Pizzicato

Pizzicato

Ángel Gabriel Cabrera

Pizzicato


La violinista fundaba campos con la mirada. Fundó trigales, canteros, vergeles, huertas e incluso ríos que desbordaban de peces. Un día noche, a la violinista la llamaron para que tocara en la boda de un espíritu. Se calzó sus angustias en el pecho y partió.

Iba bajando por el décimo octavo escalón cuando comenzó a llover. Sobre la escalera no había techo. Llovía sal. La empapaba toda. El violín jugaba en los charcos de los escalones. Bajaron y bajaron con el silencio detrás. Luego subieron y así siguieron hasta llegar a las margaritas encajadas en torre, el lugar donde se celebran las bodas espirituales. La estaba esperando el sacerdote de la mano central, el que tenía ojos.

La violinista tocaba su violín lleno de sal y la gente lloraba. Había lágrimas de infinitos colores, que se fundieron en un lago que luego se desmoronaría en arcoíris. La violinista mojó sus pies. Todos mojaron sus pies menos el violín, que seguía tocando solo, y los espíritus, que a todo esto se desvanecían.

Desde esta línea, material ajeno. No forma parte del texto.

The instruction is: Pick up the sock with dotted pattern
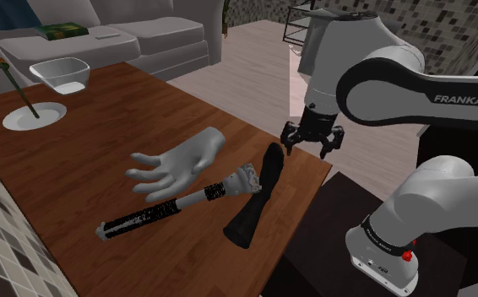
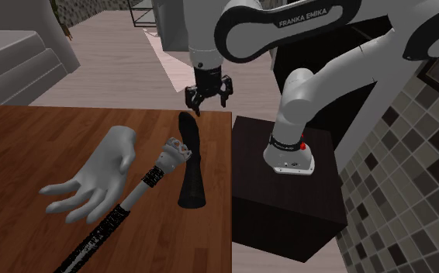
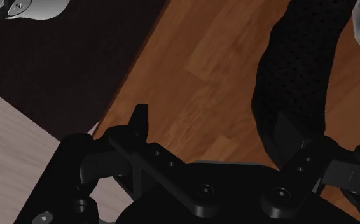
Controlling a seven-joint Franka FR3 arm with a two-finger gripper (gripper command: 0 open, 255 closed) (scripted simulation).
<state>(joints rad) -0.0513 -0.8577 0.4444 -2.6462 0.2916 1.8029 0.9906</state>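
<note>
Shoulder view: fingers (image 1: 291, 142) apart above table (image 1: 229, 126) edge, near dotted black sock (image 1: 263, 190).

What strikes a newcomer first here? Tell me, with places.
A grey model hand lies in the middle of the wooden table. Nearer the table's edge lies a long black sock, and the open black gripper hangs just above that edge.

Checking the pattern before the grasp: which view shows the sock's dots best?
The wrist view: close up, the black sock shows fine dots. The shoulder view and second exterior view show its whole length on the table, but it looks plain black.
</note>
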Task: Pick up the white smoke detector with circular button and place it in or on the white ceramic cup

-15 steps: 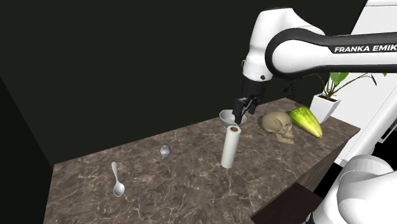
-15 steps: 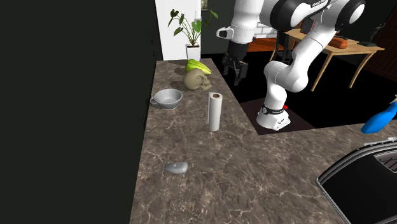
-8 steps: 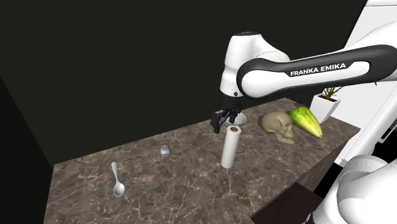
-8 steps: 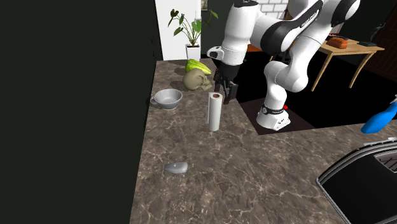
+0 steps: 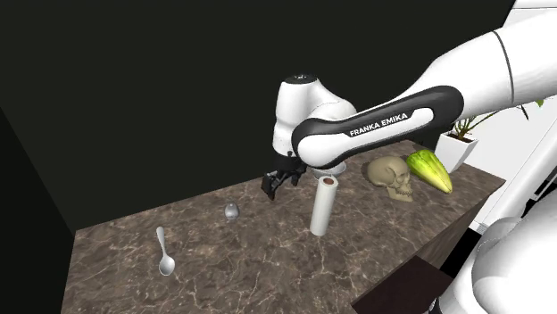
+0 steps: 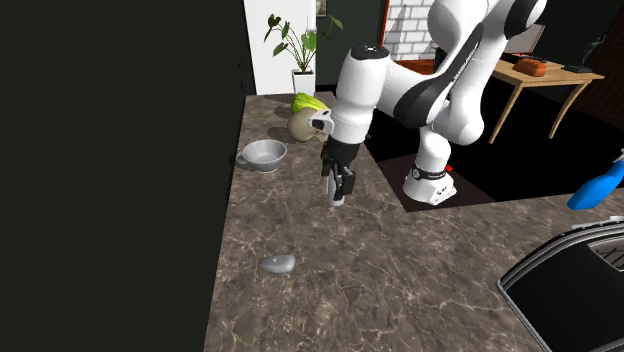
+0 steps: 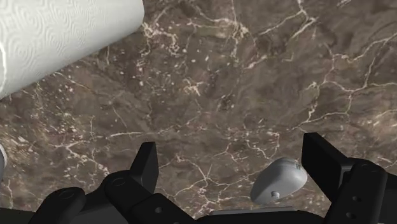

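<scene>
**Jaws open over the tabletop, detector not yet taken**

A black area stands behind the tabletop [image 5: 268,263] in the shoulder view. The second exterior view shows a white wall [image 6: 258,50], a plant [image 6: 297,45] and a wooden table [image 6: 520,80] beyond it. The tabletop is dark brown marble with pale veins. It looks smooth and hard, so a small thing may skid on it.

The arm [image 5: 375,125] reaches over the tabletop. Its jaws are apart and empty, just left of the paper roll [image 5: 322,206] in the shoulder view.

The cup [image 6: 264,154] is wide and bowl-like and sits far off in the second exterior view, near the skull [image 6: 305,125].

The detector [image 5: 232,211] lies alone between the roll and the spoon [image 5: 164,252], well apart from the cup. It is a low dome, probably light, stiff and slick. The sloped top offers poor purchase, so grip it across the rim, low against the tabletop.
</scene>
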You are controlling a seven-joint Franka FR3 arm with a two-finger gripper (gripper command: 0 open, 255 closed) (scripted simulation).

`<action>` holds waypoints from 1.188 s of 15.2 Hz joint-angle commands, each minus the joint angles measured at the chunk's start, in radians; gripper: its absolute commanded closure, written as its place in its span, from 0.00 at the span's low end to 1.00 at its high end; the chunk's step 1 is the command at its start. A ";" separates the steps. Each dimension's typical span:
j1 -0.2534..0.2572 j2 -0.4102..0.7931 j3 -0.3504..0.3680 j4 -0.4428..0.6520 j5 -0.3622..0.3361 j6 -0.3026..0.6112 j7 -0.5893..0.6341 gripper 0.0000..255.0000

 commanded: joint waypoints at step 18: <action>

Las almas presentes se besaron y se dieron las manos mutuamente hasta que desaparecieron, lo mismo que la escalera. La violinista se quitó las angustias, tomó el violín, lo tocó y salió volando por el vacío, respirándolo, con el ojo del sacerdote que la vigilaba, hasta llegar a una nube de sal. Abrió la puerta, llenó una bañera con agua tibia y se zambulló en el vapor termal. Cuando el dolmen anunció que ya era el milenio tres, se acostó a dormir y soñó consigo misma en esa cama caliente, nada más que del tamaño de la punta de un alfiler, pero el tamaño y el lugar no importan, sino la esencia. Cruzó la puerta y siguió tocando el violín.